When the pandemic started and people were forced to stay indoors indefinitely (unless necessary), one of the main concerns on our minds was how we would have access to health care that is not COVID-related?

While medical concerns can be addressed via telehealth, one of the biggest questions is what will happen to our dental concerns?

Is it still safe to go to a dentist’s clinic at this time?

At the onset of the health crisis, the Center for Disease Control and Prevention recommended all lines of business, save the essential ones, to temporarily cease operations. Unfortunately, while the healthcare industry is spared from this, the dental community somewhat got hit.

Since then, the CDC and the American Dental Association, or ADA, have changed their stance and recommend that dental teams assess the risks involved in their areas before providing their patients with the necessary dental care.

While generally, the economy has reopened, and businesses and establishments are slowly recovering from the effects of COVID, the risk of exposure to the disease is still great. The vaccination programs being rolled out worldwide do not guarantee immunity from the disease, after all. It just means that the effects won’t be as severe.

With that in mind, many people are asking how safe it is to go and visit their dentist.

One should remember that the World Health Organization and the CDC are very strict regarding business compliance with COVID protocols. This includes your favorite dentist and their team. Handwashing and constant sanitizing of surroundings and equipment are required for them to continue operating during this pandemic.

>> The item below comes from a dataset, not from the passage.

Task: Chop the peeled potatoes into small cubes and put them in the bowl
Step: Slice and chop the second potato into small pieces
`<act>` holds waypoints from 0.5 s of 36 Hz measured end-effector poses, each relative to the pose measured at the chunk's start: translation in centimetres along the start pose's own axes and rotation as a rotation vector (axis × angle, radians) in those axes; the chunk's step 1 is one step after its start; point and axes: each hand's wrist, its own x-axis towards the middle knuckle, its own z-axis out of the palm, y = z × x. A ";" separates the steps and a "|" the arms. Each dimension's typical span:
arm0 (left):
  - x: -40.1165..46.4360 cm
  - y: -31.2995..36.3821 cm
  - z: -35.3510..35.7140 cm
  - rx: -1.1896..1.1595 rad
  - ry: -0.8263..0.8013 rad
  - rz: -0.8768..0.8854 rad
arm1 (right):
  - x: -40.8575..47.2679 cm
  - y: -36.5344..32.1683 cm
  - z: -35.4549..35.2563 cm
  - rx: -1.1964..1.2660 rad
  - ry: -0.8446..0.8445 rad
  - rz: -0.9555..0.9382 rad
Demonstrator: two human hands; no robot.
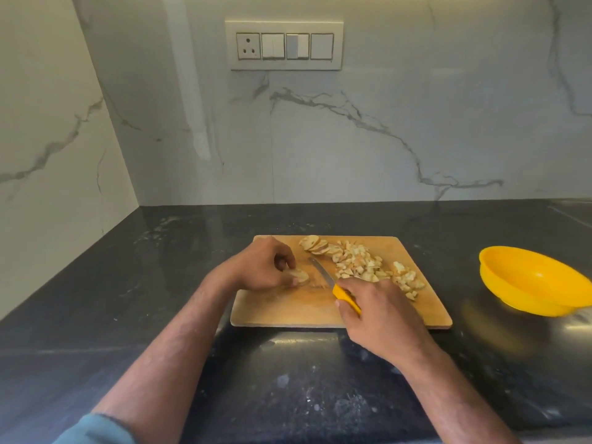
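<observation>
A wooden cutting board point(288, 312) lies on the dark counter. My left hand point(259, 267) grips a small stack of potato slices point(299, 276) at the board's left side. My right hand point(378, 312) grips a yellow-handled knife point(323, 274), its blade pointing up-left, tip just right of the held slices. A row of round potato slices point(315, 245) leans at the board's far edge. A heap of small potato cubes point(371, 267) spreads over the board's right half. An empty yellow bowl point(531, 280) sits right of the board.
The black stone counter point(160, 283) meets marble walls at the back and left, forming a corner. A switch panel point(284, 45) is mounted on the back wall. A seam or inset shows at the counter's far right point(570, 209).
</observation>
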 end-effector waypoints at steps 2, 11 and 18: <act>0.0 0.1 0.1 -0.027 -0.030 0.020 | 0.0 0.0 0.0 -0.011 -0.007 0.011; 0.2 0.8 0.2 -0.054 -0.040 0.066 | 0.2 -0.3 -0.1 0.004 -0.040 0.021; 0.3 0.7 0.6 -0.076 0.051 0.029 | -0.1 -1.2 0.6 -0.005 -0.018 0.011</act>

Since dentists and their assistants mostly need to deal with patients’ mouths (which are highly sensitive to the virus), they most likely go above and beyond the typical hand washing and sanitizing. They disinfect all surfaces and tools more often compared to other businesses. They are also more inclined to wear more protective gear for their safety and yours.

On top of all that, they may have their own set of COVID rules that will ensure greater workplace safety to minimize the risk of disease exposure and transmission.

Man with toothache

When should you go to the dentist despite the pandemic?

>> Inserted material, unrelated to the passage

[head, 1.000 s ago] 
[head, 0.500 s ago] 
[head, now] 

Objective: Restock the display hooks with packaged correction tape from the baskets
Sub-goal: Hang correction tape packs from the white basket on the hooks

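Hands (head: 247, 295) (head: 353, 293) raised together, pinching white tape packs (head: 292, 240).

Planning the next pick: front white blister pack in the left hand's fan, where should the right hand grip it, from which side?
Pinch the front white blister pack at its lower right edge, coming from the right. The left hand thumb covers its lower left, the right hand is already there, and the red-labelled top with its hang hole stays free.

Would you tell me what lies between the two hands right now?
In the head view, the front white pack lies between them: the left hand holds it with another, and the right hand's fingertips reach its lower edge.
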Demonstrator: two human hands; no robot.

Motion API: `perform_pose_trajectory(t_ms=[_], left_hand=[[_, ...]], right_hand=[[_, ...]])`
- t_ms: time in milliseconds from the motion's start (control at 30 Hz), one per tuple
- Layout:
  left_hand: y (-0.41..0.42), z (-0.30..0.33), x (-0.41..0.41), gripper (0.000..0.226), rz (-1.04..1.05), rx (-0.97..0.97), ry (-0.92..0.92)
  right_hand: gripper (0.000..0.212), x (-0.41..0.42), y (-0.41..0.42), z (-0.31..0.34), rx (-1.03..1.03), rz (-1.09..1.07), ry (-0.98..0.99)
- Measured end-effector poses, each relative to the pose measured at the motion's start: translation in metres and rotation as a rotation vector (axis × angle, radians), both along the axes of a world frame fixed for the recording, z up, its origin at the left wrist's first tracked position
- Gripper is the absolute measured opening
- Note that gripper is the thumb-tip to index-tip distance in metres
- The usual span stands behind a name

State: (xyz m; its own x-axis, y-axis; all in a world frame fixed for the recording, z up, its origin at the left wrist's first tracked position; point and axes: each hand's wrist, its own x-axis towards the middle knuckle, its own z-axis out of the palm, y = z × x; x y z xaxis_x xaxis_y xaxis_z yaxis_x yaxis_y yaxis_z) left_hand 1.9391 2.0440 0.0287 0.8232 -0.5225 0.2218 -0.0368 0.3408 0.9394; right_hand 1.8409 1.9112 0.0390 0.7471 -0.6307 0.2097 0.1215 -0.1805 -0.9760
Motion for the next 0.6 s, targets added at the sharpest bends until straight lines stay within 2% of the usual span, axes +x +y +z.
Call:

Before heading out the door for a trip to your family dentist, you should call in first and see if an in-person appointment is necessary. Tell the dentist your concern so they can qualify if it’s an emergency procedure or an elective one.

Emergency Procedures

According to the ADA, a dental concern should be addressed and treated immediately if life-threatening, extremely painful, can cause high-risk infections, and crucial to a person’s survival.

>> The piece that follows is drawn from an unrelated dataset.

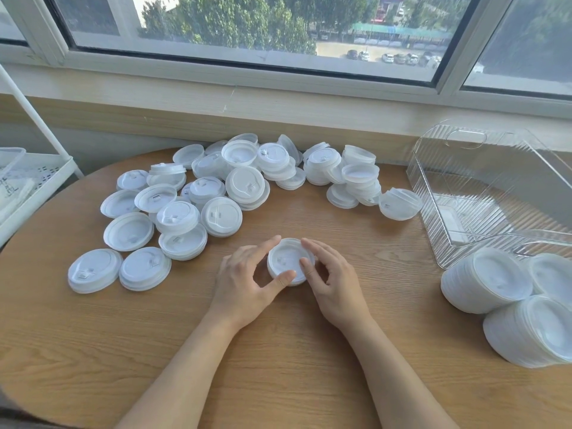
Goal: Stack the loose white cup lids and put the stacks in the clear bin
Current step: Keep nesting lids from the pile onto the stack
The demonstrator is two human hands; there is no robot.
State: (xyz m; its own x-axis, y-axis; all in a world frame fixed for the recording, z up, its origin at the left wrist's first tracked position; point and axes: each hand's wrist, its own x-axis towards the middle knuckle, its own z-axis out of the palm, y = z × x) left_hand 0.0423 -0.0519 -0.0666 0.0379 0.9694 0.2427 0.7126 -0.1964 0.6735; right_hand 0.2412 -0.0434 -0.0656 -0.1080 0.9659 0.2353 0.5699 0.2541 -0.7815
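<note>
Round wooden table (278,351) bears loose lids (185,196), lid stacks (507,298), clear bin (483,193).

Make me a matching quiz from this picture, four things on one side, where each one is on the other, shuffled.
Things:
1. clear ribbed plastic bin
2. loose white plastic cup lids
3. long stacks of white lids
4. short white lid stack

Places:
A. between the left hand and right hand
B. far right of the round wooden table
C. near right, lying sideways
D. left and far middle, scattered

Pairs: 1-B, 2-D, 3-C, 4-A
</note>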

Here are a few examples of poor dental health that dentists can qualify as emergencies:

  • Oral cancer complications. If you have been diagnosed with head, mouth, or throat cancer and you require urgent treatment, you are qualified to see your dentist immediately.
  • Severe tooth decay. Cavities that cause extreme pain in a patient are qualified for an appointment. If severe tooth decay is left untreated, it may cause greater infection, more pain, tooth loss, and even organ dysfunction.
  • Advanced gum disease. Any periodontal or untreated gum disease can be life-threatening. If your gum disease has worsened in a matter of weeks and you’re suffering from abnormal bleeding, it’s time to go and see your dentist.

Non-emergency cases

Certain dental procedures are not necessary for one’s survival at this time. These are called elective procedures. If you’re worried about contracting the coronavirus, these types of procedures can be put off at a later time when things are a lot better and safer. Here are some examples:

  • Cosmetic fix-ups
  • Teeth cleaning and whitening
  • Treatment for non-painful tooth and cavity removals
  • Dental x-rays

These and other similar cases are not high on a person’s dental care priority list and can be done at another time. For maintenance concerns, you can always consult with your dentist online to know if what you have is a valid dental emergency or not.

When it comes to proper dental care, it is best to call in first before making any appointments. It is highly discouraged to show up at the clinic without pre-approved appointments unless it is an emergency. And it can only be considered an emergency if your dentist qualifies it as such. If you have COVID or have been exposed to one who has it, you need to inform your dentist about it during the call. They will do all they can and work with your doctor so you can receive the best health and oral treatment possible.